I have a swarm with two nodes on it, I’m able deploy my stack to the swarm but I’m having trouble with one of my services that require network access.
The compose section for the service looks like this:
# Icecream daemon
# Allows the host to be used as a build node for the scheduler
icecc-daemon:
image: git.example.com/devops/docker-services/icecc-daemon
build:
context: ./
dockerfile: services/icecc-daemon.dockerfile
restart: unless-stopped
ports:
- "8766:8766"
- "10245:10245"
depends_on:
- "icecc-scheduler"
deploy:
mode: global
and it’s dockerfile looks like this
# Use dev container because it already has cross compilers
FROM ubuntu:focal
RUN apt-get update \
&& apt-get install -y \
icecc \
build-essential \
libncurses-dev \
libssl-dev \
libelf-dev \
libudev-dev \
libpci-dev \
libiberty-dev \
&& apt-get autoclean \
&& rm -rf \
/var/lib/apt/lists/* \
/var/tmp/* \
/tmp/*
EXPOSE 10245
EXPOSE 8766
ENTRYPOINT [ "iceccd", "-vvv", "-n", "focal" ]
after deploying the stack 2 replicas of this services are created, as expected, yet only the service on the manager machine is able to connect to the scheduler(another service in the stack).
The service running on the worker node gives this error in it’s logs
It’s acting like it can’t get access to the host machine’s network which doesn’t make sense? How can the one of the manager access the host but the one on the worker can’t?
Seems like a functionality of the application inside the container needs one or more capabilites that are not available for the container. Usualy they are found in the documentation of the application (or can be identified by tools) and need to be added to the compose file using “cap_add”.

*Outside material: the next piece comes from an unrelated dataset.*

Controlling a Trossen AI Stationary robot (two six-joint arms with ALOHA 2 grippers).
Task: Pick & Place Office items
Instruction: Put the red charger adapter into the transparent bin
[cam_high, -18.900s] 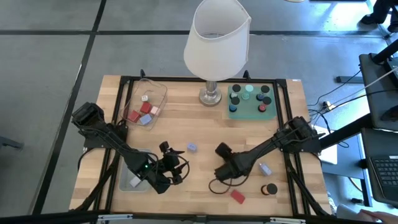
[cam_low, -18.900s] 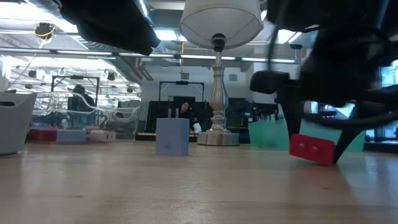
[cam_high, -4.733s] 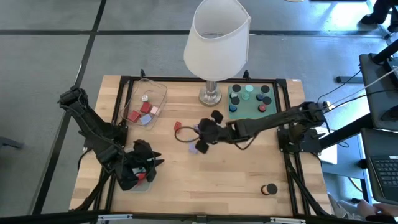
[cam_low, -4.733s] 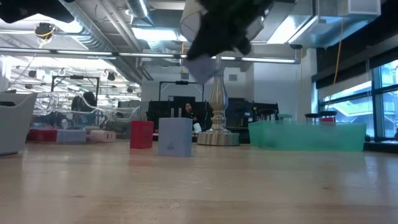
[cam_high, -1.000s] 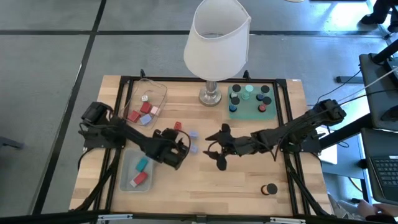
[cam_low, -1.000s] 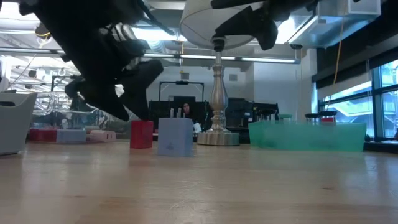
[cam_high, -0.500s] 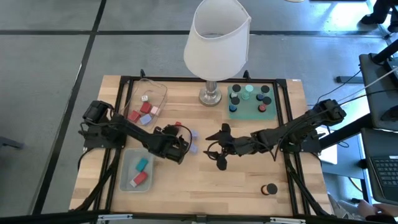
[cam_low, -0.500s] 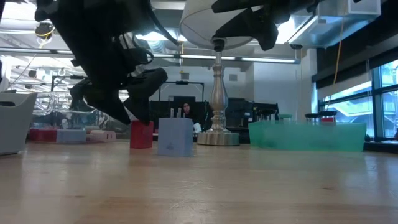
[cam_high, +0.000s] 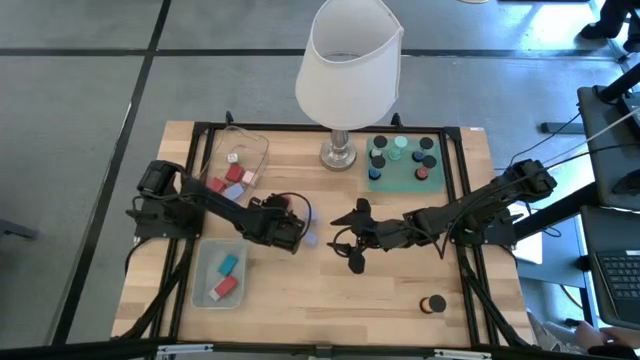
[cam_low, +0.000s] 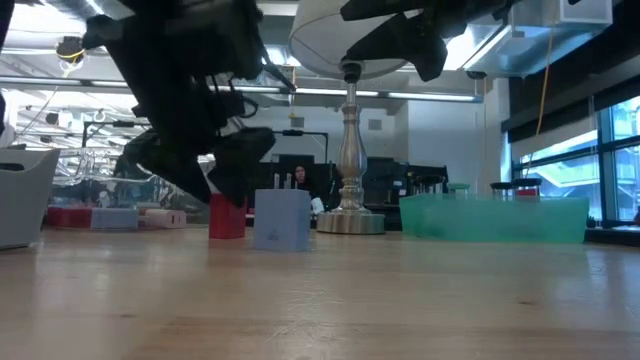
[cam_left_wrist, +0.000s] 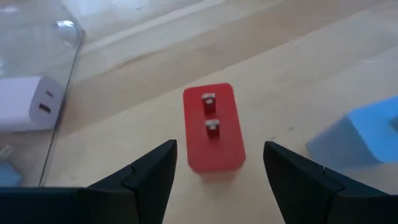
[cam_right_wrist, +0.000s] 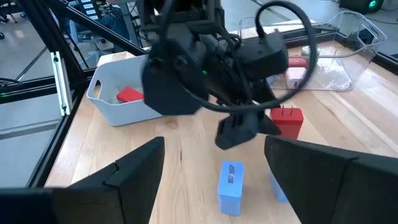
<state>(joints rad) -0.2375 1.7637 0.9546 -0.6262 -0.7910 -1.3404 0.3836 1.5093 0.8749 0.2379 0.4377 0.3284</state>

Since docker-ce 20.10,0, capabilites are supported with swarm deployments:
Please ignore that the compose file version 3 reference claims cap_add is not available for swarm deployments, it is just an inconsistency where the documentation did not catch up with the implementation
I guess it mgiht work with this capabilites added:
# Icecream daemon
# Allows the host to be used as a build node for the scheduler
icecc-daemon:
image: git.example.com/devops/docker-services/icecc-daemon
build:
context: ./
dockerfile: services/icecc-daemon.dockerfile
restart: unless-stopped
ports:
- "8766:8766"
- "10245:10245"
depends_on:
- "icecc-scheduler"
deploy:
mode: global
cap_add:
- NET_ADMIN
- NET_BROADCAST
If it works try to remove one of both capabilites and see if it still works with just one of them - or if it requires both. Though, it might as well require additional capabilites.
Make sure you use a version “3.8” or “3.9” for your compose file, as the docker compose version 3 reference does not indicate for which versions of the compose file schema this configuration element is valid for swarm stack deployments.
I applied those capabilities and now when I deploy it’ll only deploy the daemon as 1/1 rather then of 2 (still 2 nodes on the swarm) I have to make the worker node leave and rejoin for it to detect and deploy to it but after a few seconds it’ll go back to 1/1
Since you didn’t specify a network, swarm should create a swarm scoped default network (by default they are called {stack name}_default)
I have no idea about which capabiliites you use and how each one of these affects the host kernel, but you will want to apply least privilges here and only use the capabilities that are necessary.
I could undestand if you used the host network for the services, and the capabiliites would result in the host interface beeing modified from the container… but it doesn’t seem like this is the case.
Thus said: I have no idea why you experience what you experience, but it doesn’t make sense to me that you experience it at all.
The first time I used the --with-registry-auth flag to deploy, I forgot that. After adding that flag back I’m still getting the same error of it not being able to connect to the scheduler.
Though, swarm containers do not support privilged mode and they never will even
...
cap_add:
- ALL
...
will not result in the same capabilites a priliged container has.
I can’t realy help you with your problem other than pointing you in the direction that your problem is caused by missing capabities and that you need to add them to the container.